Id int (not-nullable; auto-assigned)
A1 varchar(50) (nullable)
A2 varchar(50) (nullable)
B1 varchar(50) (nullable)
B2 varchar(50) (nullable)
C1 varchar(50) (nullable)
C2 varchar(50) (nullable)
One row on this table is updated by multiple groups of users in our company. For instance, user group "A" updates columns "A1" and "A2", user group "B" updates columns "B1" and "B2", and so forth. However, we also want to prevent user group "A" from updating the columns of user group "B". To accomplish this, I set up a view containing the columns appropriate for each user group. For instance, the view for user group "A" would only contain the columns "Id", "A1", and "A2". Then I set the "Bind To Schema" option on the views in SSMS to "Yes", and I set up a unique, clustered index on the "Id" column on each of the views.

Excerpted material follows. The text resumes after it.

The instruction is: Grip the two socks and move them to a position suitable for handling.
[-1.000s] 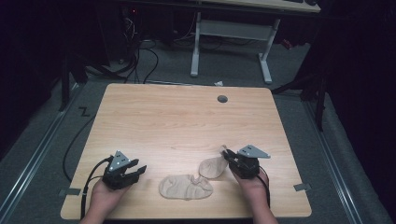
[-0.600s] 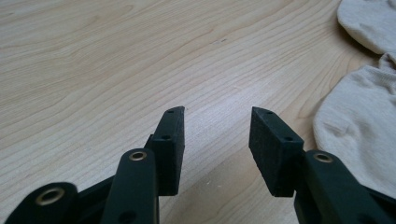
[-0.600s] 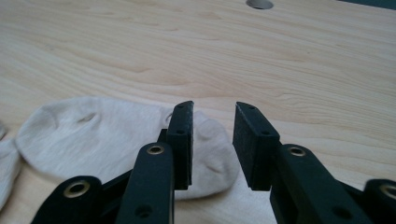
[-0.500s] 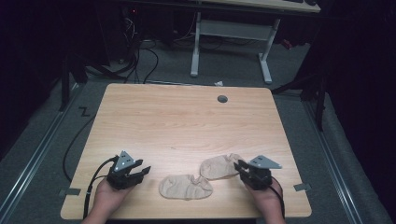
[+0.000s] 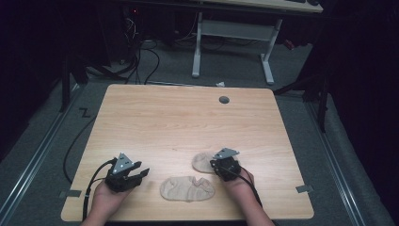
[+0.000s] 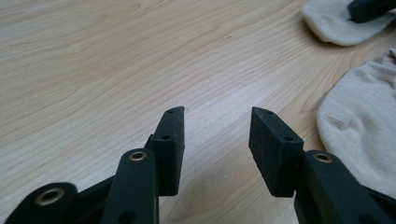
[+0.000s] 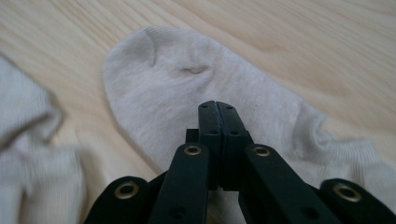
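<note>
Two beige ankle socks lie near the table's front edge. The flat one (image 5: 187, 188) is in the middle, and the other (image 5: 202, 161) is just behind and to its right. My right gripper (image 5: 218, 165) rests over that second sock (image 7: 187, 88). Its jaws have just been closing and now meet pad to pad (image 7: 218, 109), with no fabric seen between them. My left gripper (image 5: 140, 174) stands open on bare wood to the left (image 6: 217, 128), with nothing between its pads. The nearer sock (image 6: 359, 135) lies to its right.
The light wooden table (image 5: 188, 117) has a round grommet hole (image 5: 224, 100) at the back right. Cables trail from both grippers over the front edge. A white desk frame (image 5: 233, 33) and floor cables lie beyond the table.
My right gripper has moved left onto the farther sock and its jaws have closed. The left gripper has stayed in place.
</note>
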Available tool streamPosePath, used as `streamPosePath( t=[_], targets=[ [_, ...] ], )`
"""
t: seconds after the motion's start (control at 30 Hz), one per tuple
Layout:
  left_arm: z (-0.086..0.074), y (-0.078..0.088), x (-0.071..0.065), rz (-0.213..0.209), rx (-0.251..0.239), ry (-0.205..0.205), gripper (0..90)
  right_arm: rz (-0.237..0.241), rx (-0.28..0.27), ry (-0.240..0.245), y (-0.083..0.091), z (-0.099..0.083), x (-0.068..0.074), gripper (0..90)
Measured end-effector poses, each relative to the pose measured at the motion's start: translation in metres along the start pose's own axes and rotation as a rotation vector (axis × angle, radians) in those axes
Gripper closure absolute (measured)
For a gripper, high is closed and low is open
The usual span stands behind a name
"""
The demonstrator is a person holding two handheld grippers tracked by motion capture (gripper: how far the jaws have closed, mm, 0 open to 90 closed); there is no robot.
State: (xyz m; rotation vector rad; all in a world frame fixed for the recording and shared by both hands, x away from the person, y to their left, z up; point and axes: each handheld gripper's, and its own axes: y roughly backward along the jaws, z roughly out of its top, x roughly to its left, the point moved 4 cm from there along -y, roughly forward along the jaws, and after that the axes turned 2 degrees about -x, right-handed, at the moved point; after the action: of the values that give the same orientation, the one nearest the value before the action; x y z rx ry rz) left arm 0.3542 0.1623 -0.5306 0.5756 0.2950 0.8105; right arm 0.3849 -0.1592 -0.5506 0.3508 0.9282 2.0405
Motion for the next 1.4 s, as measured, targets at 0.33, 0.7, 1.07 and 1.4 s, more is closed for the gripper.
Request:
streamPosePath(
  t=[0.33, 0.7, 1.07, 1.4],
  targets=[
    [-0.003, 0.000, 0.000, -0.003, 0.011, 0.001, 56.0, 0.065, -0.048, 0.075, -0.024, 0.045, 0.028, 87.0],
    [0.003, -0.017, -0.013, -0.017, 0.026, -0.008, 54.5, -0.017, -0.094, -0.082, 0.023, -0.006, -0.031, 87.1],
    [0.046, -0.075, -0.035, -0.037, 0.003, 0.005, 49.0, 0.020, -0.123, -0.210, 0.012, -0.005, -0.042, 64.5],
    [0.049, -0.113, -0.035, -0.030, 0.086, 0.052, 65.7, -0.002, -0.067, -0.220, 0.002, -0.013, -0.040, 63.6]
  ],
)
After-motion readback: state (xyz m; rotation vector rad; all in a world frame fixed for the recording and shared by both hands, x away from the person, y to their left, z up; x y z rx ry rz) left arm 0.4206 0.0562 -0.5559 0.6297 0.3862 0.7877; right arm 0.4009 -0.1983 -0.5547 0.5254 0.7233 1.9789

In MS Access, I connect to these views as linked tables using an ODBC connection. When I open the tables in MS Access in design view and check the indexes, it does properly identify the "Id" column as the primary key.
Here is where the trouble comes in: When I try to update a record through MS Access in one of the views, sometimes the update runs instantly, but sometimes the update times out. Here is the error that I get.
"SM_Notes_Bridge" is the actual name of one of my views. Almost all previous answers that I can find online say to increase the amount of time before the update times out in MS Access, which seems like it is not a solution for my problem as the update either runs instantly or times out. There is no middle ground.
Another note is that I am currently the only one using this base table and these views. Also, important systems are developed around that base table structure, so changing its structure will take a lot of convincing.